◆ **DATA BLOCK**

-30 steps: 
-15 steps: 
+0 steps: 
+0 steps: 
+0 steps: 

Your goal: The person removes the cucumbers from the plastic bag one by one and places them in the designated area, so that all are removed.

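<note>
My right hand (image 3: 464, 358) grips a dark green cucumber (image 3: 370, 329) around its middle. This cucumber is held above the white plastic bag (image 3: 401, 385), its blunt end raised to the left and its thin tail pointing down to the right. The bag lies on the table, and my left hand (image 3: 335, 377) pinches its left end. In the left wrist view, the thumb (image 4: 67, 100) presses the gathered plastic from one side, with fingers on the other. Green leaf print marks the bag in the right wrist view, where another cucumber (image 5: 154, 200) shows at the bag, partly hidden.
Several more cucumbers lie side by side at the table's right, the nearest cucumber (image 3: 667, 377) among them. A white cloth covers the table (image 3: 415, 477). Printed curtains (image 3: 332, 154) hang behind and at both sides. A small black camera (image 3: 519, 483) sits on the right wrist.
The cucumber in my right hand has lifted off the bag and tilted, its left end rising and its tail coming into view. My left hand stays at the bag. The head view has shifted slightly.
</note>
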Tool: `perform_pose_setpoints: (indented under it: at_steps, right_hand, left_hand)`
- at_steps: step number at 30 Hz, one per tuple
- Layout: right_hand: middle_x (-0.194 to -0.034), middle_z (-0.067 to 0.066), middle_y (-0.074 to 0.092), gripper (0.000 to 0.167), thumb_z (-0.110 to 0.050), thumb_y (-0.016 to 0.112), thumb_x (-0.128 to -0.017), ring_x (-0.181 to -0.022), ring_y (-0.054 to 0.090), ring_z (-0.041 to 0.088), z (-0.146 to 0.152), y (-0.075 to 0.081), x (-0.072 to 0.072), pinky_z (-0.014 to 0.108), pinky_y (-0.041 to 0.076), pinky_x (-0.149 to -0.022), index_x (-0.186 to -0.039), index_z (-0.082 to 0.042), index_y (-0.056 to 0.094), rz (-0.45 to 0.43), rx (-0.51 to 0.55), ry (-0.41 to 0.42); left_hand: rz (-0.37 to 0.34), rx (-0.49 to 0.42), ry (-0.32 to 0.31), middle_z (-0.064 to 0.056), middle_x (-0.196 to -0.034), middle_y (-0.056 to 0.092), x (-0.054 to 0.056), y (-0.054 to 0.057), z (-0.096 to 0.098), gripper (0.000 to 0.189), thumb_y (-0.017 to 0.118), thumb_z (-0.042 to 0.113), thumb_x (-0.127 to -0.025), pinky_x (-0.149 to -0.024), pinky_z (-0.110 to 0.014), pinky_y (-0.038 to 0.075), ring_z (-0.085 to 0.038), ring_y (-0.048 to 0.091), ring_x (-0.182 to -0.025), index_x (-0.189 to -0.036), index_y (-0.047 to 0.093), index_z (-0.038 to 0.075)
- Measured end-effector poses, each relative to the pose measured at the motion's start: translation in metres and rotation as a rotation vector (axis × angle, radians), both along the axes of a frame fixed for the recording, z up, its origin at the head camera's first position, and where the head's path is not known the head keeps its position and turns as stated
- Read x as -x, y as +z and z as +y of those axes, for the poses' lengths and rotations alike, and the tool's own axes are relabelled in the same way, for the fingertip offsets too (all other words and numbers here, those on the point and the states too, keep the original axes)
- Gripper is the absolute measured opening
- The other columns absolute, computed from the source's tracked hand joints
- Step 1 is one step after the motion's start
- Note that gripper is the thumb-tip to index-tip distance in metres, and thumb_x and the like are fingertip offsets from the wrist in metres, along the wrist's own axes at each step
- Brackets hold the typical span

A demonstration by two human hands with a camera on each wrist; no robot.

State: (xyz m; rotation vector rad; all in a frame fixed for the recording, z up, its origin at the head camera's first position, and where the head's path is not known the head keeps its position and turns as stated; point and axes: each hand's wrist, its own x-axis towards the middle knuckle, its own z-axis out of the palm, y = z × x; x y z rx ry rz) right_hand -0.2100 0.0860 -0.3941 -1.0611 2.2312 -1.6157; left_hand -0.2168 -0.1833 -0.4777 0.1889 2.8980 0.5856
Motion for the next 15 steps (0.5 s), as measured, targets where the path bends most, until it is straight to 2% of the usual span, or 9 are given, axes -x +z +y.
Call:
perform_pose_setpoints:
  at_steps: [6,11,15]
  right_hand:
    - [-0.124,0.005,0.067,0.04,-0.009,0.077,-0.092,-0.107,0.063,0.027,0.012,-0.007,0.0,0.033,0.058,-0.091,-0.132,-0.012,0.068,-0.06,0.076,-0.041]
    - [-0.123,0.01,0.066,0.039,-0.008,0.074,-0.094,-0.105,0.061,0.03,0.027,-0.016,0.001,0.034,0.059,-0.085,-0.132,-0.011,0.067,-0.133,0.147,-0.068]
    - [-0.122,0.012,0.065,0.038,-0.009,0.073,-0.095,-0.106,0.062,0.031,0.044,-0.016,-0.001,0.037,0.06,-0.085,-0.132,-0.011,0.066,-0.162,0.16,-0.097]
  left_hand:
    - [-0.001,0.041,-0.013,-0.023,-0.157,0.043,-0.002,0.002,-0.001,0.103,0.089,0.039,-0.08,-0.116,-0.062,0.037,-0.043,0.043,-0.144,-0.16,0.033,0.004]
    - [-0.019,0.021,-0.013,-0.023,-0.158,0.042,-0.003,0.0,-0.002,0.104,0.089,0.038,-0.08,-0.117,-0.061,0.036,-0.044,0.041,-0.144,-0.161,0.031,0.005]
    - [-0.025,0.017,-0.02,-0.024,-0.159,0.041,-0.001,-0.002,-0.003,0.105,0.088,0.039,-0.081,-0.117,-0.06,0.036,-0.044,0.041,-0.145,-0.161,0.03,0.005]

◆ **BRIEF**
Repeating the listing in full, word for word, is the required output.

◆ **RESULT BELOW**
-30 steps: 
-15 steps: 
+0 steps: 
+0 steps: 
+0 steps: 

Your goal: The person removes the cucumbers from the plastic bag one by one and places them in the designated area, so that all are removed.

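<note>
My right hand (image 3: 464, 358) grips a dark green cucumber (image 3: 370, 329) around its middle. This cucumber is held above the white plastic bag (image 3: 401, 385), its blunt end raised to the left and its thin tail pointing down to the right. The bag lies on the table, and my left hand (image 3: 335, 377) pinches its left end. In the left wrist view, the thumb (image 4: 67, 100) presses the gathered plastic from one side, with fingers on the other. Green leaf print marks the bag in the right wrist view, where another cucumber (image 5: 154, 200) shows at the bag, partly hidden.
Several more cucumbers lie side by side at the table's right, the nearest cucumber (image 3: 667, 377) among them. A white cloth covers the table (image 3: 415, 477). Printed curtains (image 3: 332, 154) hang behind and at both sides. A small black camera (image 3: 519, 483) sits on the right wrist.
The cucumber in my right hand has lifted off the bag and tilted, its left end rising and its tail coming into view. My left hand stays at the bag. The head view has shifted slightly.
</note>
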Tool: `perform_pose_setpoints: (indented under it: at_steps, right_hand, left_hand)`
- at_steps: step number at 30 Hz, one per tuple
- Layout: right_hand: middle_x (-0.194 to -0.034), middle_z (-0.067 to 0.066), middle_y (-0.074 to 0.092), gripper (0.000 to 0.167), thumb_z (-0.110 to 0.050), thumb_y (-0.016 to 0.112), thumb_x (-0.128 to -0.017), ring_x (-0.181 to -0.022), ring_y (-0.054 to 0.090), ring_z (-0.041 to 0.088), z (-0.146 to 0.152), y (-0.075 to 0.081), x (-0.072 to 0.072), pinky_z (-0.014 to 0.108), pinky_y (-0.041 to 0.076), pinky_x (-0.149 to -0.022), index_x (-0.186 to -0.039), index_z (-0.082 to 0.042), index_y (-0.056 to 0.094), rz (-0.45 to 0.43), rx (-0.51 to 0.55), ry (-0.41 to 0.42); left_hand: rz (-0.37 to 0.34), rx (-0.49 to 0.42), ry (-0.32 to 0.31), middle_z (-0.064 to 0.056), middle_x (-0.196 to -0.034), middle_y (-0.056 to 0.092), x (-0.054 to 0.056), y (-0.054 to 0.057), z (-0.096 to 0.098), gripper (0.000 to 0.189), thumb_y (-0.017 to 0.118), thumb_z (-0.042 to 0.113), thumb_x (-0.127 to -0.025), pinky_x (-0.149 to -0.024), pinky_z (-0.110 to 0.014), pinky_y (-0.038 to 0.075), ring_z (-0.085 to 0.038), ring_y (-0.048 to 0.091), ring_x (-0.182 to -0.025), index_x (-0.189 to -0.036), index_y (-0.047 to 0.093), index_z (-0.038 to 0.075)
- Measured end-effector poses, each relative to the pose measured at the motion's start: translation in metres and rotation as a rotation vector (axis × angle, radians), both along the axes of a frame fixed for the recording, z up, its origin at the head camera's first position, and where the head's path is not known the head keeps its position and turns as stated
- Read x as -x, y as +z and z as +y of those axes, for the poses' lengths and rotations alike, and the tool's own axes are relabelled in the same way, for the fingertip offsets too (all other words and numbers here, those on the point and the states too, keep the original axes)
- Gripper is the absolute measured opening
- The other columns absolute, computed from the source's tracked hand joints
- Step 1 is one step after the motion's start
- Note that gripper is the thumb-tip to index-tip distance in metres, and thumb_x and the like are fingertip offsets from the wrist in metres, along the wrist's own axes at each step
- Brackets hold the typical span

A demonstration by two human hands with a camera on each wrist; no robot.

State: (xyz m; rotation vector rad; all in a frame fixed for the recording, z up, its origin at the head camera's first position, and where the head's path is not known the head keeps its position and turns as stated; point and axes: each hand's wrist, its own x-axis towards the middle knuckle, its own z-axis out of the palm, y = z × x; x y z rx ry rz) right_hand -0.2100 0.0860 -0.3941 -1.0611 2.2312 -1.6157; left_hand -0.2168 -0.1833 -0.4777 0.1889 2.8980 0.5856
Motion for the next 15 steps (0.5 s), as measured, targets where the path bends most, until it is straight to 2% of the usual span, or 9 are given, axes -x +z +y.
Call:
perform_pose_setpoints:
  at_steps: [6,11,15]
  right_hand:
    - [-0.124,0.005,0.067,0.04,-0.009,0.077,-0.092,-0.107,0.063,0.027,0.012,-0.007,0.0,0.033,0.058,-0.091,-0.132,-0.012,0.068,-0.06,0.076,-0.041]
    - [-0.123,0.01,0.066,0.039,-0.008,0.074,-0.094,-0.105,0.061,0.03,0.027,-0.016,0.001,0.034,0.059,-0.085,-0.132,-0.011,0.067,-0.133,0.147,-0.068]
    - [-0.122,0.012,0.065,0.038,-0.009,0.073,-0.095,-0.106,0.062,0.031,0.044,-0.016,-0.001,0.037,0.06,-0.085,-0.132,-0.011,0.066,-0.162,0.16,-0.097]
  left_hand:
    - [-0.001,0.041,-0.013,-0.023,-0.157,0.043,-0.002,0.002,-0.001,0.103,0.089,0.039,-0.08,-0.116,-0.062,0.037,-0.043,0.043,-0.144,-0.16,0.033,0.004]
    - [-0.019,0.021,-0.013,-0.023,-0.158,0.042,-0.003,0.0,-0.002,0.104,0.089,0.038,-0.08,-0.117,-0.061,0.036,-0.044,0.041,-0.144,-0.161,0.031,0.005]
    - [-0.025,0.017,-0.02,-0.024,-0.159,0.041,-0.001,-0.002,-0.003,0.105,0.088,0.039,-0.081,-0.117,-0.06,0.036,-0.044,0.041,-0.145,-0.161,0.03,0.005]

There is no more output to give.